The expected reply is all of the data, returned exactly.

═════ Dataset extract

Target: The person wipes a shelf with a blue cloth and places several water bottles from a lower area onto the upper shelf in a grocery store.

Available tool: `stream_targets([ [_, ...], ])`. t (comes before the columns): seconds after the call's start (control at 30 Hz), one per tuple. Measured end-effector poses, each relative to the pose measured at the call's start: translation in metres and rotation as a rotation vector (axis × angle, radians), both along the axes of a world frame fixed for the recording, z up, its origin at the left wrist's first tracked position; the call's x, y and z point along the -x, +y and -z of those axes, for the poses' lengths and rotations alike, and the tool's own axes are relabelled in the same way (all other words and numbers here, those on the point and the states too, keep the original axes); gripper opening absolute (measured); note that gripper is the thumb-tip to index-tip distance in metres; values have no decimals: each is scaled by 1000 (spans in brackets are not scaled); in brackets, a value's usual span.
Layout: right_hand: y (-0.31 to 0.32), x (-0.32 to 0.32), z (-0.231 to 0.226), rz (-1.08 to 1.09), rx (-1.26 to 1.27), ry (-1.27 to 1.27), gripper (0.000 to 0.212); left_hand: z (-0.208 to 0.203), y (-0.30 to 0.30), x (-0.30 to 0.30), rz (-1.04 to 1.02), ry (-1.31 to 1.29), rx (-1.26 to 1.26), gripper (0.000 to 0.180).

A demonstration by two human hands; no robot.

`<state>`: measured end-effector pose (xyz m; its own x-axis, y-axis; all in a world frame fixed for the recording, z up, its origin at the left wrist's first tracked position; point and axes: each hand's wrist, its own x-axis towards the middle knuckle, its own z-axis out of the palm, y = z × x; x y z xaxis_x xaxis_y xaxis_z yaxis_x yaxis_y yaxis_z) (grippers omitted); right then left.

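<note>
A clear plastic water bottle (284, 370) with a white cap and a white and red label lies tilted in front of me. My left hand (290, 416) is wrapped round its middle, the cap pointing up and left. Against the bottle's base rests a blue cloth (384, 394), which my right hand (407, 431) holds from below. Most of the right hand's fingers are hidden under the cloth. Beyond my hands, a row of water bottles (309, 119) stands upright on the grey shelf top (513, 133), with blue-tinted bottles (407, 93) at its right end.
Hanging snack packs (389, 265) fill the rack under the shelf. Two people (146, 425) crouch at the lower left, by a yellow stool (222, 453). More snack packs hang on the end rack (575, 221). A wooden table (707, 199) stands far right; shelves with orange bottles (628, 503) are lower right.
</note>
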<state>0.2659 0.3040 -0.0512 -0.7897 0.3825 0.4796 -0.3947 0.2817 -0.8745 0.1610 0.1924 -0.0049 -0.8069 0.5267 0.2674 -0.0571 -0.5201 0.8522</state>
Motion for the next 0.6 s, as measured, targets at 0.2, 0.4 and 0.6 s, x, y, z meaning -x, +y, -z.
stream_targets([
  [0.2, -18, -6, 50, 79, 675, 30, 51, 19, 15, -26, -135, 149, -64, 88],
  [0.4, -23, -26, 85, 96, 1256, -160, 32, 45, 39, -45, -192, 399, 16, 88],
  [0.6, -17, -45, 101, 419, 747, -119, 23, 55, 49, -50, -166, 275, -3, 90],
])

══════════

- Solution to this exercise:
Target: The person wipes a shelf with a blue cloth and places several water bottles from a lower area onto the upper shelf in a grocery store.

Available tool: `stream_targets([ [_, ...], ])`. t (comes before the columns): seconds after the call's start (control at 30 Hz), one per tuple. Measured end-effector poses, each relative to the pose measured at the call's start: translation in metres and rotation as a rotation vector (axis × angle, radians), both along the axes of a world frame fixed for the recording, z up, its origin at the left wrist's first tracked position; the call's x, y and z point along the -x, +y and -z of those axes, for the poses' lengths and rotations alike, and the tool's own axes are relabelled in the same way (all other words and numbers here, those on the point and the states too, keep the original axes); gripper opening absolute (measured); note that gripper is the thumb-tip to index-tip distance in metres; values have no decimals: each is scaled by 1000 (spans in brackets are not scaled); in brackets, a value's usual span.
Layout: right_hand: y (-0.31 to 0.32), x (-0.32 to 0.32), z (-0.231 to 0.226), rz (-1.08 to 1.09), rx (-1.26 to 1.27), ry (-1.27 to 1.27), gripper (0.000 to 0.212); left_hand: z (-0.208 to 0.203), y (-0.30 to 0.30), x (-0.30 to 0.30), rz (-1.04 to 1.02), ry (-1.31 to 1.29), rx (-1.26 to 1.26), gripper (0.000 to 0.180).

A demonstration by two human hands; no robot.

`<state>`: measured end-effector pose (xyz m; its own x-axis, y-axis; all in a world frame fixed for the recording, z up, its origin at the left wrist's first tracked position; point and axes: each hand's wrist, its own x-axis towards the middle knuckle, its own z-axis out of the palm, y = z × x; x y z xaxis_x xaxis_y xaxis_z yaxis_x yaxis_y yaxis_z) (grippers omitted); right then left.

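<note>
A clear plastic water bottle (284, 370) with a white cap and a white and red label lies tilted in front of me. My left hand (290, 416) is wrapped round its middle, the cap pointing up and left. Against the bottle's base rests a blue cloth (384, 394), which my right hand (407, 431) holds from below. Most of the right hand's fingers are hidden under the cloth. Beyond my hands, a row of water bottles (309, 119) stands upright on the grey shelf top (513, 133), with blue-tinted bottles (407, 93) at its right end.
Hanging snack packs (389, 265) fill the rack under the shelf. Two people (146, 425) crouch at the lower left, by a yellow stool (222, 453). More snack packs hang on the end rack (575, 221). A wooden table (707, 199) stands far right; shelves with orange bottles (628, 503) are lower right.
</note>
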<state>0.2659 0.3040 -0.0512 -0.7897 0.3825 0.4796 -0.3947 0.2817 -0.8745 0.1610 0.1924 -0.0049 -0.8069 0.5267 0.2674 -0.0571 -0.5201 0.8522</state>
Motion for the next 0.6 s, as measured, targets at 0.2, 0.4 and 0.6 s, x, y, z meaning -x, +y, -z.
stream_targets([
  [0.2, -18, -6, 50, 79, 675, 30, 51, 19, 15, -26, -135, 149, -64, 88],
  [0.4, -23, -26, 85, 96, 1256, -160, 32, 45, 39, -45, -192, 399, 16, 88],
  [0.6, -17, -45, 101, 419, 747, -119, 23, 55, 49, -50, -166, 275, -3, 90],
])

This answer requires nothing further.